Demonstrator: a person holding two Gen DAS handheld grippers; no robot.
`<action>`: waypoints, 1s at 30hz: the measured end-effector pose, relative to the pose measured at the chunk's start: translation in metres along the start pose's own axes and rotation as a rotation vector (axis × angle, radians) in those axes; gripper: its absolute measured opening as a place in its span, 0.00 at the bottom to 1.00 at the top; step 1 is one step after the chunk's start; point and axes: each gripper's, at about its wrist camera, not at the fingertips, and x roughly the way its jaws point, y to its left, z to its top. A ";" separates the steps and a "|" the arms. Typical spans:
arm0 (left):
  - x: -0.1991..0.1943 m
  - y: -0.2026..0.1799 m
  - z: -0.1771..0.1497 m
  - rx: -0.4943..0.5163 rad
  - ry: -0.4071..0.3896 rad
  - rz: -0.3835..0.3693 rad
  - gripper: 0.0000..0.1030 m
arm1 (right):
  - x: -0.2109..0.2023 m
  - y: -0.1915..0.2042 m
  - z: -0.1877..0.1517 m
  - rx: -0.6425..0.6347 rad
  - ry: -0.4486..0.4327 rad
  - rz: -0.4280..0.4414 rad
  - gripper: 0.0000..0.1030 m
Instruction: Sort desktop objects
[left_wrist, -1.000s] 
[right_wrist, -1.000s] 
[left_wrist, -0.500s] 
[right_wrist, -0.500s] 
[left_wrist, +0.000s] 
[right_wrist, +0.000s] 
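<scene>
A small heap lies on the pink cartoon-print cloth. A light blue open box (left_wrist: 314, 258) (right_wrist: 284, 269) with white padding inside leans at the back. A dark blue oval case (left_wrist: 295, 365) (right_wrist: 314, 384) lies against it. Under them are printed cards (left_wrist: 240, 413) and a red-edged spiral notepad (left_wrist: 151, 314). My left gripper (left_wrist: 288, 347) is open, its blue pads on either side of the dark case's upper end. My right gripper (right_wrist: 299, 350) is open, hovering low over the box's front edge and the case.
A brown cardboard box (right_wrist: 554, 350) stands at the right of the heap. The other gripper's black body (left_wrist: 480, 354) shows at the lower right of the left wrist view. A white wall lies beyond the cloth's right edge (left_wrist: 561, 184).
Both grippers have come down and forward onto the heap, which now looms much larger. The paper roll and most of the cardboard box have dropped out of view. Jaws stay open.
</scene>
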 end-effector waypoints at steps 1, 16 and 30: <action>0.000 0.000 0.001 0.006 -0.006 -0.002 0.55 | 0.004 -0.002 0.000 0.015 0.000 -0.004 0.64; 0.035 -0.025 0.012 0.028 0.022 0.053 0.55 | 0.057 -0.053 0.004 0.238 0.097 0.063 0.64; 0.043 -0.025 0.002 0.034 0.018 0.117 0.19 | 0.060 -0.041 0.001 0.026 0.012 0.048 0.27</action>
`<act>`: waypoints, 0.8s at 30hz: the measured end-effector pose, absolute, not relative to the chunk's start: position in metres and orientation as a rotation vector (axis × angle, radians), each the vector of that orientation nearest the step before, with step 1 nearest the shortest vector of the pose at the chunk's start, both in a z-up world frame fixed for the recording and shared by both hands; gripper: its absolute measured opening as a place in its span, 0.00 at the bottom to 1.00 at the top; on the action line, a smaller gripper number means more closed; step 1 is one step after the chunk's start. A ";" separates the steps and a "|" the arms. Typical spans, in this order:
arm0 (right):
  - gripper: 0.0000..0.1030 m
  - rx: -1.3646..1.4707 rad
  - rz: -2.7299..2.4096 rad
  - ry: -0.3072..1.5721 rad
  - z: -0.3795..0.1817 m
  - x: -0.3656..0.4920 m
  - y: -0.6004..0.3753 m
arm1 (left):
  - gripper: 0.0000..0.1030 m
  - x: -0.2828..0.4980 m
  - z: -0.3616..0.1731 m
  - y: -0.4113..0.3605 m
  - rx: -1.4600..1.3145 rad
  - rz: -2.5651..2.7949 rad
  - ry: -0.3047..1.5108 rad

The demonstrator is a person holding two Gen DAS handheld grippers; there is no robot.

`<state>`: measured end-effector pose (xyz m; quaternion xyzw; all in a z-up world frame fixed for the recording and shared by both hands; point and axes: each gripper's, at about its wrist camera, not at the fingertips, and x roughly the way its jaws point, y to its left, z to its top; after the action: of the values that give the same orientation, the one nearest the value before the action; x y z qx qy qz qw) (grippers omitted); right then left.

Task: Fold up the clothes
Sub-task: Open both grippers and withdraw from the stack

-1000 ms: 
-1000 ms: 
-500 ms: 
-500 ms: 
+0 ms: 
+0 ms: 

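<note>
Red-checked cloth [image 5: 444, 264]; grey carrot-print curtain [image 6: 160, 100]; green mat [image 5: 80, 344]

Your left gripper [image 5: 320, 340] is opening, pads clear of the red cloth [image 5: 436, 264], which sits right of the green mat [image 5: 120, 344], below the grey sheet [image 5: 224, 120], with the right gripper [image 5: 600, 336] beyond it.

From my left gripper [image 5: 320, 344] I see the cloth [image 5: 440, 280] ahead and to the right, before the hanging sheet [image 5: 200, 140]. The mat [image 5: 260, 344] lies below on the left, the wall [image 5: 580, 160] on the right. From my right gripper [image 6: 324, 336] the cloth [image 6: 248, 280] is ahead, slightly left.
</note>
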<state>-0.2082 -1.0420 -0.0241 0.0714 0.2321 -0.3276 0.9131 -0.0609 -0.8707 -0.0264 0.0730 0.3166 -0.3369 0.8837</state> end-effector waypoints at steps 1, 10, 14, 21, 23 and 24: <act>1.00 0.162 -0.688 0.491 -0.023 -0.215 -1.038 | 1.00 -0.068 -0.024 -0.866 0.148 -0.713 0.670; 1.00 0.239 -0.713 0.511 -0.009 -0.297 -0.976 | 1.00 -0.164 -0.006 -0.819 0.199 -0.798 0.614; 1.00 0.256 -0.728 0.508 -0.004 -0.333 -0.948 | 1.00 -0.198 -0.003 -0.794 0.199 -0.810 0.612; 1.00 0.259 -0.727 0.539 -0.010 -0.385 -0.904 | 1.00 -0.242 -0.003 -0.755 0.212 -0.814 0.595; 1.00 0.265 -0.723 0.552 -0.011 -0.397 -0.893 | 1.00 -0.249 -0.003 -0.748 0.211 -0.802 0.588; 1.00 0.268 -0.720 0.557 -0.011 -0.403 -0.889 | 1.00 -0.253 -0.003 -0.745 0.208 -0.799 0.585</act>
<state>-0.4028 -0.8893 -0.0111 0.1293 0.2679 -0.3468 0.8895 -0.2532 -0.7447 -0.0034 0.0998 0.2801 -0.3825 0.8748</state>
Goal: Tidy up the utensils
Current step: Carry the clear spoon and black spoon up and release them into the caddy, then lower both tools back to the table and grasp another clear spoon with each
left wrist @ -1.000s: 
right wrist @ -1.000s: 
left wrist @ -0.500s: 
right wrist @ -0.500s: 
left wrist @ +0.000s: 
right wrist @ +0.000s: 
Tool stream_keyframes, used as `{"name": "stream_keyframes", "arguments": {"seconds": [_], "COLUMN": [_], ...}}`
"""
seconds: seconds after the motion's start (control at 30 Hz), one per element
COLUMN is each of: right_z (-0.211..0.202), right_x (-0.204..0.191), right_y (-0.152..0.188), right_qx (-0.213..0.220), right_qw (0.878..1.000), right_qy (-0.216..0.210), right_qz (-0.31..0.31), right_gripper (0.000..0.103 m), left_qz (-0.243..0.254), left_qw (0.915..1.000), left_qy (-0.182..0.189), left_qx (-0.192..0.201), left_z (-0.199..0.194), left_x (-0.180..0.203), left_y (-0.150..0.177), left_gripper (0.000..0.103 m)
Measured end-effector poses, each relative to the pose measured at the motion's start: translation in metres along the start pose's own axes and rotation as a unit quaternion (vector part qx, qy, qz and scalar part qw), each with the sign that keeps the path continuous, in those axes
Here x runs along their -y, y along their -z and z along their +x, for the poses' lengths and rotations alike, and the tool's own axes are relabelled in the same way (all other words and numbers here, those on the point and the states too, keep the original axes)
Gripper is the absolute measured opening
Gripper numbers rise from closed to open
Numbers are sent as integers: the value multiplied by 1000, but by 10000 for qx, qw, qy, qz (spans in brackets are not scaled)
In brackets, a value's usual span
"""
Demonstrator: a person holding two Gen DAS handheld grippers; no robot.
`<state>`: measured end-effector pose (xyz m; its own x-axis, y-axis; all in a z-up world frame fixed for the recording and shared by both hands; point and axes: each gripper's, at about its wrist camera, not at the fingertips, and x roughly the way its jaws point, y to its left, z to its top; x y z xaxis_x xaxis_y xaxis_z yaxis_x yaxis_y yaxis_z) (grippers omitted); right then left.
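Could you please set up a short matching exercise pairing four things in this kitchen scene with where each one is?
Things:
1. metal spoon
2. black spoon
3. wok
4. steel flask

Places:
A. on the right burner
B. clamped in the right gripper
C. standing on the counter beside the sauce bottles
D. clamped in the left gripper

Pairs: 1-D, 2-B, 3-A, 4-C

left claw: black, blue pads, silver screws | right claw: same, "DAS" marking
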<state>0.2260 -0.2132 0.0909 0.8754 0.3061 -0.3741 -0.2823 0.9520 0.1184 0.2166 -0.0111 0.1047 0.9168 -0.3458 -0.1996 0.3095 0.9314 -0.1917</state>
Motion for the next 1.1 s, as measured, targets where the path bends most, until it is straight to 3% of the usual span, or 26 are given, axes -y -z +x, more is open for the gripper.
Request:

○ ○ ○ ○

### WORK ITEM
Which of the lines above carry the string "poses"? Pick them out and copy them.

### SOLUTION TO THIS PROBLEM
Measured end-effector poses, each relative to the pose measured at the motion's start: translation in metres along the start pose's own axes and rotation as a unit quaternion (vector part qx, qy, qz and scalar part qw), each with the sign that keeps the path continuous, in those axes
Here x runs along their -y, y along their -z and z along their +x, for the poses' lengths and rotations alike, and the tool's own axes are relabelled in the same way (all other words and numbers here, those on the point and the states too, keep the original axes)

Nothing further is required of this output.